It really shouldn't come as too big of a surprise, but today's release of housing starts for May show another tough month. The subprime mortgage woes continue to weigh on lenders, who have been seriously cutting back on loan approvals for new home buyers, and who can really blame them? As Jonathan Berr wrote last week, foreclosures have been rising -- with May seeing a jump of 90% -- and show no signs of slowing.So, given the current mortgage situation, it was not a shocker to see another month of weak home starts. Last month saw a 2.1 percent drop in construction of new homes and apartments. This is what analysts had been expecting to see, and represented the weakest month since January. We now see construction levels a pretty amazing 24.2 percent below this time last year.
If you are crossing your fingers and hoping to see construction numbers rise over the next couple of months, I wouldn't.
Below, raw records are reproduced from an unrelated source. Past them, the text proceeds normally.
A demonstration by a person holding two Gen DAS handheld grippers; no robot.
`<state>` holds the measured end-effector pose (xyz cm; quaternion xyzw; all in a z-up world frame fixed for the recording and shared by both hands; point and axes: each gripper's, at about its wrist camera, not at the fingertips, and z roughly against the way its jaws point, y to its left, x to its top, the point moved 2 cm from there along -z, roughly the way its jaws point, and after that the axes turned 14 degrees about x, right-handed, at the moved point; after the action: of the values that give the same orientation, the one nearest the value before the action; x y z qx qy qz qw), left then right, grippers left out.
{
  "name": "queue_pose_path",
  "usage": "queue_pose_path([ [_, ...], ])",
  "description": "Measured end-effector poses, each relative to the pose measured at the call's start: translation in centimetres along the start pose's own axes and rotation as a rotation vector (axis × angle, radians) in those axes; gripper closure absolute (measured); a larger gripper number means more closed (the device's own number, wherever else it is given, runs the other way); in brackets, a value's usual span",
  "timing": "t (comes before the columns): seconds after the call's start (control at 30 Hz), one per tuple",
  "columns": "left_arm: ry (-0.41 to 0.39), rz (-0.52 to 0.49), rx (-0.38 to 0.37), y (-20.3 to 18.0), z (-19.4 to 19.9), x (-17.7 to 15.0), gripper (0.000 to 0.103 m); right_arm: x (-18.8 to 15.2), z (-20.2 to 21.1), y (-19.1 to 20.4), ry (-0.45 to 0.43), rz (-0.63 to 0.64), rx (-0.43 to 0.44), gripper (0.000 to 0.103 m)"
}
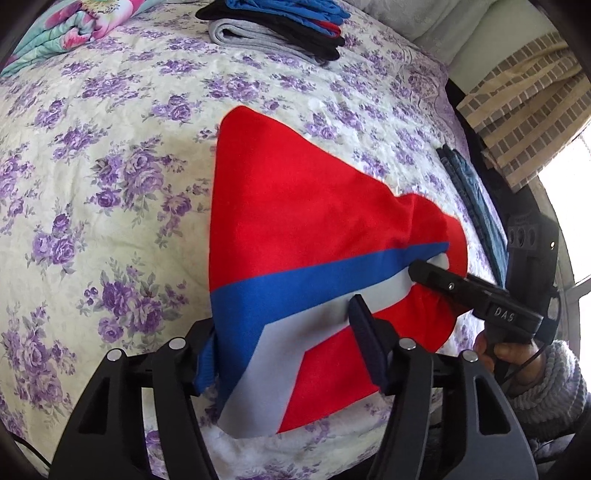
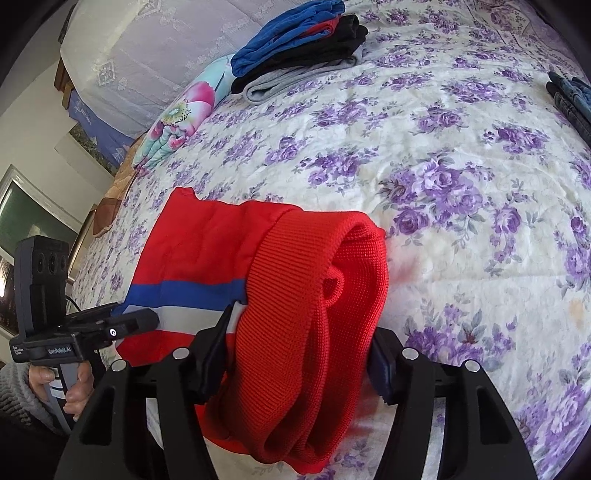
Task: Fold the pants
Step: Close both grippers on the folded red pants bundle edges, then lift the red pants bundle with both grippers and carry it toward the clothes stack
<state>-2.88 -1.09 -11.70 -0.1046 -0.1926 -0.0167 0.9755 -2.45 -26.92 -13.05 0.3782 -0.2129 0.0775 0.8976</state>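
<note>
One pair of red pants (image 1: 295,206) with blue and grey stripes lies on a floral bed (image 1: 110,177), gripped by two tools: left tool (image 1: 284,354) clenched on its blue cuff, right tool (image 2: 295,354) clenched on its ribbed waistband, near one stack of folded clothes (image 1: 277,26).

Red pants (image 1: 295,192) with a blue band and a pale grey band running side by side lie partly folded on a floral bedspread (image 1: 110,147), the fabric spread in a flat wedge toward the far side while the ribbed red waistband (image 2: 314,295) bunches thickly at the near edge.
</note>
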Motion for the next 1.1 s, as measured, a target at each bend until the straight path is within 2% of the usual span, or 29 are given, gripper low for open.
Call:
queue_pose_path([
  [0.13, 0.01, 0.007, 0.002, 0.1, -0.6, 0.1, 0.043, -0.1, 0.0, -0.1, -0.004, -0.005, 0.005, 0.038],
  [0.3, 0.049, 0.06, -0.048, 0.9, -1.5, 0.1, 0.042, -0.1, -0.1, -0.1, 0.002, -0.003, 0.01, 0.038],
  [0.47, 0.056, 0.058, -0.046, 0.7, -2.1, 0.6, 0.043, -0.1, -0.1, -0.4, 0.006, -0.007, 0.02, 0.037],
  [0.6, 0.034, 0.024, -0.035, 0.2, -1.9, 0.8, 0.054, 0.0, -0.1, -0.3, 0.003, 0.001, 0.015, 0.038],
  [0.83, -0.011, -0.026, 0.007, -0.4, -0.6, 1.0, 0.072, -0.1, 0.1, 0.4, -0.013, 0.036, -0.008, 0.048],
  [0.87, -0.021, -0.039, 0.008, -0.6, -0.3, 1.0, 0.078, -0.1, 0.2, 0.7, -0.016, 0.047, -0.015, 0.049],
  [0.97, -0.043, -0.089, 0.035, -1.4, 0.4, 1.0, 0.079, -0.1, 0.5, 1.2, -0.022, 0.065, -0.03, 0.052],
  [1.1, -0.048, -0.104, 0.032, -1.5, 0.6, 1.0, 0.08, -0.3, 1.0, 1.6, -0.038, 0.074, -0.037, 0.054],
])
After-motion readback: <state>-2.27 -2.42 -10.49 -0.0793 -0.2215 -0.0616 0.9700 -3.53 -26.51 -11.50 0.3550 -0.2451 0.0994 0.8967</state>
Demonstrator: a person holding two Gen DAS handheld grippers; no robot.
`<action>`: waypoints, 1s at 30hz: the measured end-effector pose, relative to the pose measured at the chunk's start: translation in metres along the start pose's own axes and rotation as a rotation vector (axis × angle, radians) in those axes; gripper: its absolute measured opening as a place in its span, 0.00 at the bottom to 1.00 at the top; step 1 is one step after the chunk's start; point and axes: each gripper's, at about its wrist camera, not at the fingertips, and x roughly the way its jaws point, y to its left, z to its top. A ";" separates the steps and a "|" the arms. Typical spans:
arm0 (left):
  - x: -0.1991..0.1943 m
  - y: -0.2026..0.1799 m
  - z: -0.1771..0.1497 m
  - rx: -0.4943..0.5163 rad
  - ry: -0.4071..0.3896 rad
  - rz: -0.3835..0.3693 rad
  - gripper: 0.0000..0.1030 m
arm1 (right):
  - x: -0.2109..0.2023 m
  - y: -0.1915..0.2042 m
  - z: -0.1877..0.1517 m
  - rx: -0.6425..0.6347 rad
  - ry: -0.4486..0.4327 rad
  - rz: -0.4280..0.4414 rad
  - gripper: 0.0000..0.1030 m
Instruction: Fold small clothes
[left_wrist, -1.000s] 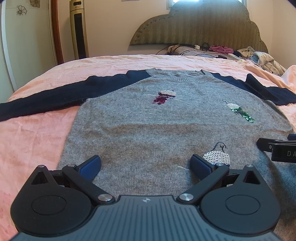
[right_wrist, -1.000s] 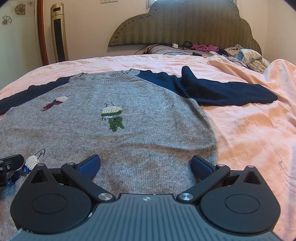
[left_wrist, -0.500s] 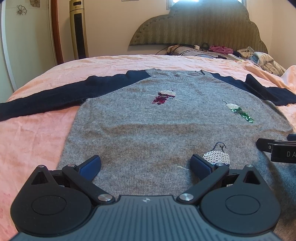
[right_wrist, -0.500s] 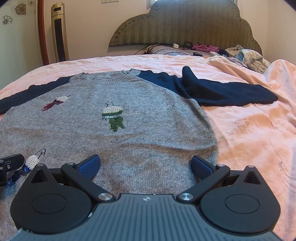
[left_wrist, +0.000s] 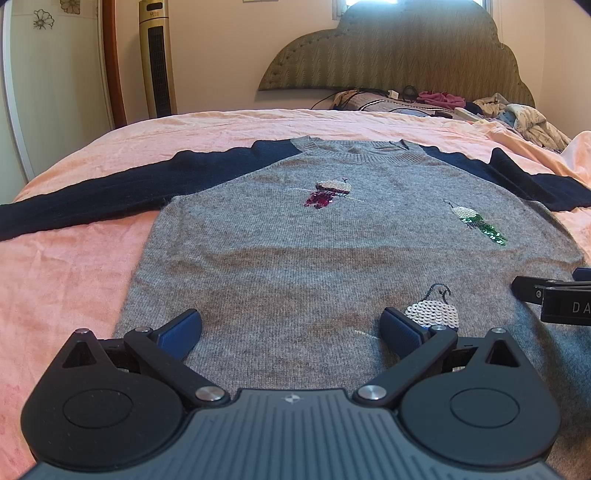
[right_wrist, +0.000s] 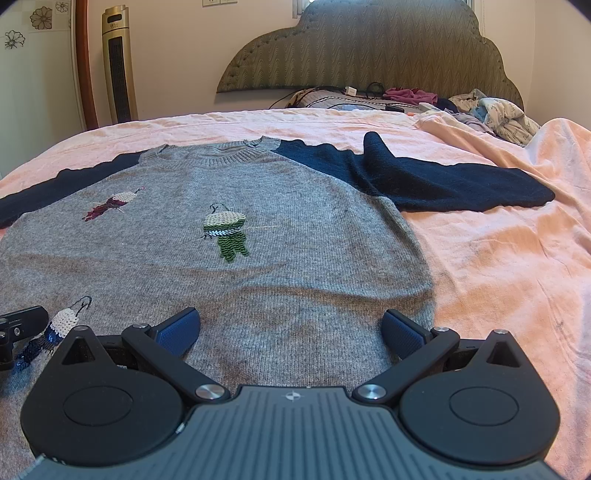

Things are pointing to even worse numbers moving forward. Builder sentiment is now running at the lowest rate it has been at during the past 16 years. In May the NAHB/Wells Fargo Housing Market index was sitting at 30, and analysts were expecting to see that level hold this month, but that was not to be. After a 2 point drop down to 28 we are at a point where we haven't been since way back in February of 1991 when the index dipped down to a measly 27.
While the picture is not looking good, once again, this is nothing new or shocking. We have known for a while that the market was weak and foreclosures were on the rise, and lower construction is just the natural reaction to what is going on in the marketplace. As more people find themselves struggling to keep up with their mortgages, more and more houses are going to hit the market, and at lower prices than we have seen in recent years.